• [Aim of the task] Once the line with "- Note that" is found in the data, output it and each following line exactly, up to and including the line with "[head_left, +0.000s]", and nothing before or after.
[Start of Attachment]
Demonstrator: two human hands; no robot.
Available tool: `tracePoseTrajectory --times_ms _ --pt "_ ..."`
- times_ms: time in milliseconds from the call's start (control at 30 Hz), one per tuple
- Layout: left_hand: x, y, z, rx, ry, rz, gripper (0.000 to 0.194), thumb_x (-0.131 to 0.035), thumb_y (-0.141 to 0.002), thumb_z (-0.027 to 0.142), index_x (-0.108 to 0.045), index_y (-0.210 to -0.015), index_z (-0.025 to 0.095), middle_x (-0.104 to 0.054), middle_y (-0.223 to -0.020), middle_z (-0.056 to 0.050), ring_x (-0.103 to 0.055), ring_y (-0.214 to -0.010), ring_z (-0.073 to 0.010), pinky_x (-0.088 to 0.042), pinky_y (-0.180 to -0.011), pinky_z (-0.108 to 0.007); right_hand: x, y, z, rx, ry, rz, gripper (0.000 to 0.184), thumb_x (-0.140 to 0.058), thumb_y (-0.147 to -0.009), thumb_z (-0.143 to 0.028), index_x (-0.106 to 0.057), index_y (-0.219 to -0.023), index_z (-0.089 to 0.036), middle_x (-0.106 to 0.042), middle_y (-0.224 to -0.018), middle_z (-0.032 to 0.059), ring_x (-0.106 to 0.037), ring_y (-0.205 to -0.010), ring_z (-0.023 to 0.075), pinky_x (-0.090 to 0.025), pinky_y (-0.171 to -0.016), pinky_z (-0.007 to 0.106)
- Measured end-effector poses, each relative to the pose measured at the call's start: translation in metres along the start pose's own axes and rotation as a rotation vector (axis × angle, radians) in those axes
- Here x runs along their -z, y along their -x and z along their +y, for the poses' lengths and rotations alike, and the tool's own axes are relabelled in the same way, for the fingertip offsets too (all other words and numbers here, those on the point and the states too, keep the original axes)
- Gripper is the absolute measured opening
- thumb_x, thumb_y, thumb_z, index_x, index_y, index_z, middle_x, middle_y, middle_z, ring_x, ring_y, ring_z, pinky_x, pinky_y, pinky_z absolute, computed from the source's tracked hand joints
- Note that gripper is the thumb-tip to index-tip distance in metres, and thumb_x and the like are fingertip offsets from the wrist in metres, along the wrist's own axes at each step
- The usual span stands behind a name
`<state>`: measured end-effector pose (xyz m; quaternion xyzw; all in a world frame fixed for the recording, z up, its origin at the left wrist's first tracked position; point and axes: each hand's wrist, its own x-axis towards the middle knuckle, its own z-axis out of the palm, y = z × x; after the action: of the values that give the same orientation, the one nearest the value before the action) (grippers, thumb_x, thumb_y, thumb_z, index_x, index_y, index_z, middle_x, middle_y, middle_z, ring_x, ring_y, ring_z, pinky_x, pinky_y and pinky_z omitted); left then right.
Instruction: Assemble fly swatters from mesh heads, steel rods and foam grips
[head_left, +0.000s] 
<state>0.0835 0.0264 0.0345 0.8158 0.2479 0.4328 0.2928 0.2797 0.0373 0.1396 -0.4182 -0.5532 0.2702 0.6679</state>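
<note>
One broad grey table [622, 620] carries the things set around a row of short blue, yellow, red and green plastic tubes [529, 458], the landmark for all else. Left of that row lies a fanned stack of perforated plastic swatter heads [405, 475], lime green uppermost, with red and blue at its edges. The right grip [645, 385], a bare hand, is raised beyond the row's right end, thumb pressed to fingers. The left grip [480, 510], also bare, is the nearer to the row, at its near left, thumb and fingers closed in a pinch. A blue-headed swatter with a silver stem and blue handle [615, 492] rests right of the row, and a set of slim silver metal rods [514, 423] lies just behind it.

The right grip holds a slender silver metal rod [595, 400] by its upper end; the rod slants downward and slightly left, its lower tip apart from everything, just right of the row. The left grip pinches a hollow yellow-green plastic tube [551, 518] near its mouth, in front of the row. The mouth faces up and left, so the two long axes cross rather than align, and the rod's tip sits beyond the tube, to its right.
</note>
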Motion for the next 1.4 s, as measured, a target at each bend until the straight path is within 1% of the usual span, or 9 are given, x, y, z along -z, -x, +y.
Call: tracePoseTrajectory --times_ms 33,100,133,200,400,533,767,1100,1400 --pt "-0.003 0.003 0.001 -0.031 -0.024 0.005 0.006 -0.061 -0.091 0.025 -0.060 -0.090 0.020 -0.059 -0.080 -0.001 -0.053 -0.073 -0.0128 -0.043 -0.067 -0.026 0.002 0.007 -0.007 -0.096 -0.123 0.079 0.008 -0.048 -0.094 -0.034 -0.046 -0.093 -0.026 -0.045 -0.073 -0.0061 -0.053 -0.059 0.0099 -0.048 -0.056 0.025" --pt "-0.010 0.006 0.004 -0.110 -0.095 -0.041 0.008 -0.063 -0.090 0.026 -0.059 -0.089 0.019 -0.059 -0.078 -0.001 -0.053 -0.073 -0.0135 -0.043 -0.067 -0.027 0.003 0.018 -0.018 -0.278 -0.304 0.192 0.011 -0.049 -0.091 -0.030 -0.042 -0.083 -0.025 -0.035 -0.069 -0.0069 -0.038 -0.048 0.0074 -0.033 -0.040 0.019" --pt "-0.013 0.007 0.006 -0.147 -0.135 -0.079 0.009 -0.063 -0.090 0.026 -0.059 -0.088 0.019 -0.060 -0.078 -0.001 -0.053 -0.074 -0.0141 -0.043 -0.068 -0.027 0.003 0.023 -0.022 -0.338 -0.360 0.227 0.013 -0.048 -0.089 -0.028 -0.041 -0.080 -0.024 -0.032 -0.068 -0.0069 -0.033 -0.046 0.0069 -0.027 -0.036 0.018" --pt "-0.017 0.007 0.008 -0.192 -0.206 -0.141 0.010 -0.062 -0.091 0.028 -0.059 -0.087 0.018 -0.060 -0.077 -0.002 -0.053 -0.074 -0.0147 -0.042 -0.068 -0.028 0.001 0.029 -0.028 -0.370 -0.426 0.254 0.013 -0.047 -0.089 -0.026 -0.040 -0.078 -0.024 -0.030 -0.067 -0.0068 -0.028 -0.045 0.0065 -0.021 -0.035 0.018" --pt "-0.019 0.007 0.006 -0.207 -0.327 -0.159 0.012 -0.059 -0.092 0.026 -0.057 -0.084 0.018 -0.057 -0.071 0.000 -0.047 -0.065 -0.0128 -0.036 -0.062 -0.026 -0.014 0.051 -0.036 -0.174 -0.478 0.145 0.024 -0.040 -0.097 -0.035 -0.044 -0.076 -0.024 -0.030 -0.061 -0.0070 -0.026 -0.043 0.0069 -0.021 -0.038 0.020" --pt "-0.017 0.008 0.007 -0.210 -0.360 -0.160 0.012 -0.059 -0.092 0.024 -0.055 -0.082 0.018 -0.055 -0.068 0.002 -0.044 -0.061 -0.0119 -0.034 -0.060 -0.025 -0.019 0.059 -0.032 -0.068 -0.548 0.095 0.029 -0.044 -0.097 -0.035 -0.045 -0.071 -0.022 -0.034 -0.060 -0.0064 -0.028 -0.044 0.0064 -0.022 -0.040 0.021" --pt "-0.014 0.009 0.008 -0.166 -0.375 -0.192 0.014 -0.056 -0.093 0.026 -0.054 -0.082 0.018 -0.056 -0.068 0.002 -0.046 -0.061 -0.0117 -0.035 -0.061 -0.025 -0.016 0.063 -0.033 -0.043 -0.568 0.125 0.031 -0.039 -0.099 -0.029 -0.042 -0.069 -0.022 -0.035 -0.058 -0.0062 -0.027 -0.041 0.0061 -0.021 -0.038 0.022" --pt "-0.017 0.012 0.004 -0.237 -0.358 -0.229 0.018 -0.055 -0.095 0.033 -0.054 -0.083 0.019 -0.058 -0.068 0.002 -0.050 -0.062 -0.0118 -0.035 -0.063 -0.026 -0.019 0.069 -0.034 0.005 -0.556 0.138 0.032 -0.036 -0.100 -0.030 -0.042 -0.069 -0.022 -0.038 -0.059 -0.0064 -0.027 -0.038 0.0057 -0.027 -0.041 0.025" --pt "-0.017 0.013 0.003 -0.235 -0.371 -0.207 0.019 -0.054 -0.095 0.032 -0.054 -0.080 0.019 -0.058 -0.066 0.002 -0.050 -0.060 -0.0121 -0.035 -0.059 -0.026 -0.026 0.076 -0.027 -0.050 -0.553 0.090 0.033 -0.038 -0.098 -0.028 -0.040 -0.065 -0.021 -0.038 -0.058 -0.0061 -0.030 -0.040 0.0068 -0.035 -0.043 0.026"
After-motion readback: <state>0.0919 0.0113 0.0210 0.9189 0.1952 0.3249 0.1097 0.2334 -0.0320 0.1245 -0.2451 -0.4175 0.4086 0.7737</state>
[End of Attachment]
• [Answer area]
- Note that gripper is the thumb-tip to index-tip distance in metres, and thumb_x and the like are fingertip offsets from the wrist in metres, along the wrist's own axes at each step
- The usual span stands behind a name
`<state>`: measured end-effector pose (xyz m; quaternion xyzw; all in a world frame fixed for the recording, z up, its origin at the left wrist's first tracked position; point and axes: each hand's wrist, its own x-axis towards the middle knuckle, its own z-axis out of the palm, y = z × x; after the action: of the values that give the same orientation, the one nearest the value before the action) (grippers, thumb_x, thumb_y, thumb_z, index_x, index_y, index_z, middle_x, middle_y, middle_z, ring_x, ring_y, ring_z, pinky_x, pinky_y and pinky_z omitted); left then right.
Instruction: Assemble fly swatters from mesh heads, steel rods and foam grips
[head_left, +0.000s] 

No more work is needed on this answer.